Aim of the task: Starting at the first line of the entries below, output every line exactly, up to and including the line with "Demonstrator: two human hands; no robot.".

Dataset Start Marker

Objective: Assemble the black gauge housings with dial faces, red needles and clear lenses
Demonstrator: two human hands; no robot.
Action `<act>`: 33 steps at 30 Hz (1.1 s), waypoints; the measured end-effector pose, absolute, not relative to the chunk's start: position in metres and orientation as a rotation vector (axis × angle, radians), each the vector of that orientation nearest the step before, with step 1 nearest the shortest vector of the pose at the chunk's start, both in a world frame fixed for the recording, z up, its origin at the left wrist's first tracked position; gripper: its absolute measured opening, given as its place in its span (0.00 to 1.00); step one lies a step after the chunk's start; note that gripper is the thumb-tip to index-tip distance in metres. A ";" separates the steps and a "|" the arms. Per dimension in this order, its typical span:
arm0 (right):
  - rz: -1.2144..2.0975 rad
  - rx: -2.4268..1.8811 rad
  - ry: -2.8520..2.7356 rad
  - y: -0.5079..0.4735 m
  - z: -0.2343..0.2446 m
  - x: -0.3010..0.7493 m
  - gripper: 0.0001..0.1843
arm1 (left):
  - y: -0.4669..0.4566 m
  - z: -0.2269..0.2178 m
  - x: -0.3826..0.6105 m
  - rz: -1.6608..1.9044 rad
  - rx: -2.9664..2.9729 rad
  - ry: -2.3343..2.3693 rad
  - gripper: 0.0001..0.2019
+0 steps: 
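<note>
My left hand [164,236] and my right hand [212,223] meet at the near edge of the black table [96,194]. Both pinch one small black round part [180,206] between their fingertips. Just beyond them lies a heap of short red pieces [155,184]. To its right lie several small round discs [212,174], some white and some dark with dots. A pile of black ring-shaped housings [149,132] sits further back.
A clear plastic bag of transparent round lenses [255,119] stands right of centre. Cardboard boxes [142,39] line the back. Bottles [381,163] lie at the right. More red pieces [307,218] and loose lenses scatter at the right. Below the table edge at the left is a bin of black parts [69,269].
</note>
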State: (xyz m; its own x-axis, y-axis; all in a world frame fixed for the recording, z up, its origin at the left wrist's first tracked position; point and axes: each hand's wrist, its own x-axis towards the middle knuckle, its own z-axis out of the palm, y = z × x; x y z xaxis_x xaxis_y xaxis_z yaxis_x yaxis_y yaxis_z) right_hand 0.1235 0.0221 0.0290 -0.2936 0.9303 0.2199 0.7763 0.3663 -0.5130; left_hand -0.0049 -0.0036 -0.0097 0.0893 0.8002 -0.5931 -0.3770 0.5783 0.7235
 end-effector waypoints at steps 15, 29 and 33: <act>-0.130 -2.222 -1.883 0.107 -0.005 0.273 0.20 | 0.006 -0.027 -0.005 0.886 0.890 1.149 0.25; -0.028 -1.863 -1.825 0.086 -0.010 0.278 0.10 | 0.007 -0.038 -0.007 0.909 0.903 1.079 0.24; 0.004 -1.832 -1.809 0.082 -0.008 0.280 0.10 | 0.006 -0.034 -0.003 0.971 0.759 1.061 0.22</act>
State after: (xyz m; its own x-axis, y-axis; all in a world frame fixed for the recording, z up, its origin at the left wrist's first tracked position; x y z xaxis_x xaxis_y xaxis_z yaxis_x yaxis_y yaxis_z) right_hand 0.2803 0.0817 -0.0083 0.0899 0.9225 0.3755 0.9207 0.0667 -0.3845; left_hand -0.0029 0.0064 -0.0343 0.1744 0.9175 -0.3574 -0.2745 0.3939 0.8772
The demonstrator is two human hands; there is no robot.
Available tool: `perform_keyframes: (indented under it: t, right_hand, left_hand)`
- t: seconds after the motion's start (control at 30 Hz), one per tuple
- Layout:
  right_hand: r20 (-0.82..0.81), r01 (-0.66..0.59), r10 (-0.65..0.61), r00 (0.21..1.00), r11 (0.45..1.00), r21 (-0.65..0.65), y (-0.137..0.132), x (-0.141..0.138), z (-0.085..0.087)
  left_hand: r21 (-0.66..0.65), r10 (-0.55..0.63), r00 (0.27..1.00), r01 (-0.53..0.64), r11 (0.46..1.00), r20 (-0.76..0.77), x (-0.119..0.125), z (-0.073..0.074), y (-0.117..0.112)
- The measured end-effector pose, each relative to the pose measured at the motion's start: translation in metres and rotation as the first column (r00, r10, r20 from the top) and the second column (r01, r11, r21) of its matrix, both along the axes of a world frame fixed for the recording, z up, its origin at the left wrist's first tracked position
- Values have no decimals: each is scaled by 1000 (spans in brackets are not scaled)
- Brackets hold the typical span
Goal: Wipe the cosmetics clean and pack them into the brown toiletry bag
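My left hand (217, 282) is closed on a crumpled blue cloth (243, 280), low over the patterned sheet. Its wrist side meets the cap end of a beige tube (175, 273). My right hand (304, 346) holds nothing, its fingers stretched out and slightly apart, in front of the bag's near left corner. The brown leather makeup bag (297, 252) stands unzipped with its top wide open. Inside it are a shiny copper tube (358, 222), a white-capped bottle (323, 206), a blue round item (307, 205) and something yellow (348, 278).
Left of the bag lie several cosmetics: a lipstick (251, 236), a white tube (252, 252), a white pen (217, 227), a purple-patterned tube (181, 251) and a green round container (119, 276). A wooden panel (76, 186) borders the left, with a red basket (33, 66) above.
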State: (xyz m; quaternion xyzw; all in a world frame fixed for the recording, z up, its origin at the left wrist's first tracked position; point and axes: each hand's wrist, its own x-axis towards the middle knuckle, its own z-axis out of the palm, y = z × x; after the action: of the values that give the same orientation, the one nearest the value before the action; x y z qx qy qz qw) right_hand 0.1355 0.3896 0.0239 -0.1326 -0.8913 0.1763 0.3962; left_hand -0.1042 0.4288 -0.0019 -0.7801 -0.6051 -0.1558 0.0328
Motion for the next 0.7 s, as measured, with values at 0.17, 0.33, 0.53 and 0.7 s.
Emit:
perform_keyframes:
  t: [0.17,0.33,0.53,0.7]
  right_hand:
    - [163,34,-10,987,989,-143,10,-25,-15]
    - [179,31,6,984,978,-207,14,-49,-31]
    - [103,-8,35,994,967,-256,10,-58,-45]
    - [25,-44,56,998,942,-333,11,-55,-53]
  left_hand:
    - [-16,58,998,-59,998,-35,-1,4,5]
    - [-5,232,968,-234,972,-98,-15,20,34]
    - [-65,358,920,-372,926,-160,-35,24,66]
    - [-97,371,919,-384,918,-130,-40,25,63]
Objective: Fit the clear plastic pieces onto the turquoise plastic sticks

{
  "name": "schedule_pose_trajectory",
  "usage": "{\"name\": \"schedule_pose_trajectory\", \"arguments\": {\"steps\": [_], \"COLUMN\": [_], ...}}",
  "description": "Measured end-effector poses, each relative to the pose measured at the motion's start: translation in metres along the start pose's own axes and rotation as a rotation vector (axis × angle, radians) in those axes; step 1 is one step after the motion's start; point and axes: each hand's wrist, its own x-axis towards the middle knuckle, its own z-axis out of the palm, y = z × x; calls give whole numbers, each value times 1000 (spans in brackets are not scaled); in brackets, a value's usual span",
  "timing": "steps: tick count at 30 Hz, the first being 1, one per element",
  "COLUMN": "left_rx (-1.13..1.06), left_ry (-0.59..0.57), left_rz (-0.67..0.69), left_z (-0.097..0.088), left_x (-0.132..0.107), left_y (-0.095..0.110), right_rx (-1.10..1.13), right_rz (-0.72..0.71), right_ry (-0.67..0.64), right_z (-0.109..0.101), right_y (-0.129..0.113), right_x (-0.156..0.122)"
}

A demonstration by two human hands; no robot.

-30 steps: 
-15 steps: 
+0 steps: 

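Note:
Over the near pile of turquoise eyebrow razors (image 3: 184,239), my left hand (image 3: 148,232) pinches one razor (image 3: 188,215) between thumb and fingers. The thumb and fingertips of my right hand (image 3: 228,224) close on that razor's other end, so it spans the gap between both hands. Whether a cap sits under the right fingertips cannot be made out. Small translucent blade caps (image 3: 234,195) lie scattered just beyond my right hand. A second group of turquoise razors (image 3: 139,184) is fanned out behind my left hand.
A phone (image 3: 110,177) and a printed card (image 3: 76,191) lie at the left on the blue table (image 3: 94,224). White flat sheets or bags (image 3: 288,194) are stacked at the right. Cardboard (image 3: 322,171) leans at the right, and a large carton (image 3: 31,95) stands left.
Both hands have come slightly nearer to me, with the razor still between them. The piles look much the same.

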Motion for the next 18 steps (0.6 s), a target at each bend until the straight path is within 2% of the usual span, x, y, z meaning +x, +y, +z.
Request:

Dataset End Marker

Output of the exercise:
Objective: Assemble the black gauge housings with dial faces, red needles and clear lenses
Demonstrator: two human hands; no robot.

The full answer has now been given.